Defendant requested a peremptory instruction at the close of the whole case which was refused. Defendant contents that the evidence conclusively established that plaintiff and defendant were joint owners of the cotton, and that one joint owner cannot as a general rule maintain conversion against his co-owner. Defendant is correct in his statement of the general rule. [Johnson v. Stock Yard Bank, 102 Mo. App. 395, 76 S.W. 699; Sheffler v. Mudd, 71 Mo. App. 78; Merrill v. Mason,159 Mo. App. 605, 141 S.W. 454.] These cases and others recognize an exception to this general rule to this effect: Where two persons have a joint interest in the whole of an article of personal property and not a separate interest in any particular part thereof, the one out of possession cannot maintain conversion against his co-owner unless the co-owner so appropriates the common property as to render its future use to his co-owner impossible. Also in a number of cases the courts have made an exception to the general rule, and have held that where a chattel owned in common is separable in respect to quantity and quality and by weight or measure one co-owner may demand his share from his co-owner in possession and on his refusal to deliver may maintain trover for the conversion. [28 Am. Eng. Ency. of Law, 715, and cases there cited.] We find no case from our own State directly upon either exception mentioned, but from the cases cited, supra, it is plain that the courts of this State recognize the exceptions to the general rule. And we think that the facts in the instant case fall within either exception mentioned, and especially the second one. This being our conclusion we rule that defendant's peremptory request was properly refused. It appears by additional abstract of plaintiff *Page 292 that defendant did not make complaint of the refusal of his peremptory request in his motion for a new trial, and plaintiff contends that defendant, if he had any ground to support his peremptory request, had waived it. This perhaps is true, and we have decided that point only in view of another trial.

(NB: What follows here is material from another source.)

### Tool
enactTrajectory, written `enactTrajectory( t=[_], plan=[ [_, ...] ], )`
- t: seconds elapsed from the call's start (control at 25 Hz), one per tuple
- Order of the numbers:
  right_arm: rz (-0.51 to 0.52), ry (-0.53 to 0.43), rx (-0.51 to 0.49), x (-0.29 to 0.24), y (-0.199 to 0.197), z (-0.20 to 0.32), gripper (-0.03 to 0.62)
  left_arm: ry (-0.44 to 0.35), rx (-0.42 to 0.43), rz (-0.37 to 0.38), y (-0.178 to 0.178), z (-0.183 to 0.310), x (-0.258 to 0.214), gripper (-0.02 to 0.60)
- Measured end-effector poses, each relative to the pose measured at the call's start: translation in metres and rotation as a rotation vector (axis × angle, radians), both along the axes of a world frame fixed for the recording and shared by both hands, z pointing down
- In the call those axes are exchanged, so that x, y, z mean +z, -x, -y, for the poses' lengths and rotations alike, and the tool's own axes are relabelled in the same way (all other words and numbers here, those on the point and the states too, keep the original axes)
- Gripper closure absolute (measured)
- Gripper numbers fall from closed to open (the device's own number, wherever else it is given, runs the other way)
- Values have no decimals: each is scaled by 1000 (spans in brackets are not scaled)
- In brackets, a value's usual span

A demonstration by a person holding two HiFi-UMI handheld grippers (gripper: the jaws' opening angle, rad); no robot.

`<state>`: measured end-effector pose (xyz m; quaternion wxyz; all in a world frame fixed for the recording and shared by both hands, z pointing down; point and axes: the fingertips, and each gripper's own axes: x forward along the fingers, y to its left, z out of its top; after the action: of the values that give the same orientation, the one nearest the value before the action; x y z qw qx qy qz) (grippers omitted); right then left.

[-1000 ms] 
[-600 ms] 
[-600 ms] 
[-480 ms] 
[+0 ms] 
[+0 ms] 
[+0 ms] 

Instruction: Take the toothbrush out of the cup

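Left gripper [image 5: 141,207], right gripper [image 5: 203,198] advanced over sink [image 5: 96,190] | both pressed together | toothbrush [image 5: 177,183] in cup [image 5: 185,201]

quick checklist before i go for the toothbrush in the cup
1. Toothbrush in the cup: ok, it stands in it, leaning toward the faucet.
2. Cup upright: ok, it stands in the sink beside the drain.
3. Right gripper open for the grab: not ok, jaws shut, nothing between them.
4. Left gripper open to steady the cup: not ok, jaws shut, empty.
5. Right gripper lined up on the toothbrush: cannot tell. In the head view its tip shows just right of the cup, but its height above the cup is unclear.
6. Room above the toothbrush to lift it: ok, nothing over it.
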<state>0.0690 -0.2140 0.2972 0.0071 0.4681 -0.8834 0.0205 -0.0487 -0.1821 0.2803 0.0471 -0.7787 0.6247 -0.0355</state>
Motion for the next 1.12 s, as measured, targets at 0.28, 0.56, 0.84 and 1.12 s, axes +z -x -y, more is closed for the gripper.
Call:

Defendant predicates error upon plaintiff's instruction 1. This instruction is as follows: "The court instructs the jury that if you find and believe from the evidence in this case that the plaintiff, W.S. Smith, was the owner and in possession of the seed cotton mentioned in evidence, and that the defendant, Chas. Southern, against the will and against the consent of plaintiff took said cotton and converted it to his own use, by selling said cotton and keeping the proceeds arising from the sale of said cotton, then you will find the issues for the plaintiff and assess his damages in such sum as you may find and believe from the evidence to have been the reasonable market value of said cotton at the time defendant took said cotton and sold it, less the expense of gathering and marketing the same, not to exceed however, the sum of $240."

Defendant says that this instruction wholly ignores his defense and his theory of the deal that the cotton was turned over to him to dispose of, and that he was to account to plaintiff for any proceeds over the expenses and the $156 note. There is no doubt but that this instruction ignores defendant's theory of the deal. Defendant requested an instruction embodying his theory and was refused. Plaintiff says there was abundant evidence to show that he had settled in full with defendant, and that defendant had said "that is all you owe me — go ahead and pick your cotton." This in no way excuses the failure of plaintiff's instruction to recognize the defense, and it certainly in no way justifies the refusal of defendant's instruction in which he sought to submit his defense. If the cotton was turned over to defendant as he says then he is not liable in conversion, and he had a right to have his theory submitted. *Page 293

Defendant assigns as error that the trial court admitted and excluded certain evidence. Defendant does not point out the evidence erroneously admitted or excluded and does not mention this assignment in his brief proper, hence we take it that he does not rely upon that assignment.

For the error noted in giving an instruction for plaintiff which completely ignored the defense, and for the refusal of instructions submitting the defense, the cause should be reversed and remanded, and it is so ordered. Cox, P.J., and Farington,J., concur.